The Established Business Relationship Exemption
Sellers and telemarketers may place live telemarketing calls from a sales agent (but not automated calls or robocalls) to a consumer with whom a seller can demonstrate it has an established business relationship, provided the consumer has not asked to be on the seller’s entity-specific Do Not Call list. One is based on the consumer’s purchase, rental, or lease of the seller’s goods or services, or a financial transaction between the consumer and seller, within 18 months preceding a telemarketing call. The 18-month period runs from the date of the last payment, transaction, or shipment between the consumer and the seller. The other is based on a consumer’s inquiry or application regarding a seller’s goods or services, and exists for three months starting from the date the consumer makes the inquiry or application. This enables sellers to return calls to interested prospects even if their telephone numbers are on the National Registry.
A magazine seller may make a live telemarketing call to a customer whose number is on the National Registry for 18 months after the date of the customer’s last payment for magazines or for 18 months after the seller’s last shipment date of magazines, whichever is later.

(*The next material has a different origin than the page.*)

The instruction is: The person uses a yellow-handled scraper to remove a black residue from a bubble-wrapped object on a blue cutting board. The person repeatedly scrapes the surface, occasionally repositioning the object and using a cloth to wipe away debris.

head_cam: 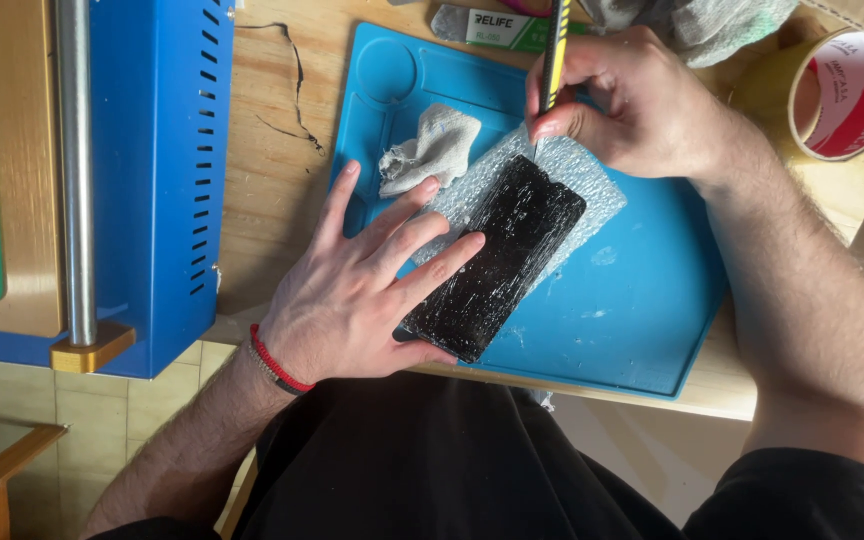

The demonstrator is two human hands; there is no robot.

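A cracked phone (497, 262) lies on bubble wrap (592, 190) on a blue mat (642, 300). The left hand (352, 290), fingers spread flat, pins its lower edge steady. The right hand (622, 100) pinches a thin tool (552, 60), tip at the top edge.

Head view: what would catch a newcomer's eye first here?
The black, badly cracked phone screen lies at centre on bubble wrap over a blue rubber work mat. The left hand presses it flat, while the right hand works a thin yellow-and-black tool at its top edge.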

A consumer calls a company to ask for more information about a particular product. If the company returns the consumer’s call within three months from the date of the inquiry, whether the consumer’s telephone number is on the National Registry is immaterial. But after that three month period, the company would need either the consumer’s express agreement to get more calls or a transaction-based established business relationship to support more calls.
To whom does the established business relationship apply? An established business relationship is between a seller and a customer; it is not necessarily between one of the seller’s subsidiaries or affiliates and that customer. The test for whether a subsidiary or affiliate can claim an established business relationship with a sister company’s customer is: would the customer expect to receive a call from such an entity, or would the customer feel such a call is inconsistent with having placed his or her number on the National Do Not Call Registry?
Factors to be considered in this analysis include the nature and type of goods or services offered and the identity of the affiliate. Are the affiliate’s goods or services similar to the seller’s? Is the affiliate’s name identical or similar to the seller’s? The greater the similarity between the nature and type of goods sold by the seller and any subsidiary or affiliate and the greater the similarity in identity between the seller and any subsidiary and affiliate, the more likely it is that the call would fall within the established business relationship exemption.
Examples:
A consumer who purchased aluminum siding from “Alpha Company Siding,” a subsidiary of “Alpha Corp.,” likely would not be surprised to receive a call from “Alpha Company Kitchen Remodeling,” also a subsidiary of “Alpha Corp.” The name of the seller and the subsidiary are similar, as are the type of goods or services offered – home repair and remodeling.
If a consumer buys a computer with peripherals – printer, keyboard, speakers – from a local retail store, the consumer will have an established business relationship with that store for 18 months from the date of purchase. In addition, the consumer may have an established business relationship with the computer manufacturer and possibly the manufacturer of the peripherals, as well as the easy payday loans Tennessee online operating system manufacturer, as long as the customer has a contractual relationship with any of these entities. If the printer comes with a manufacturer’s written warranty, the manufacturer of the printer has an established business relationship with the customer. If the operating system comes with a manufacturer’s written warranty, the manufacturer of the system has an established business relationship with the customer, too.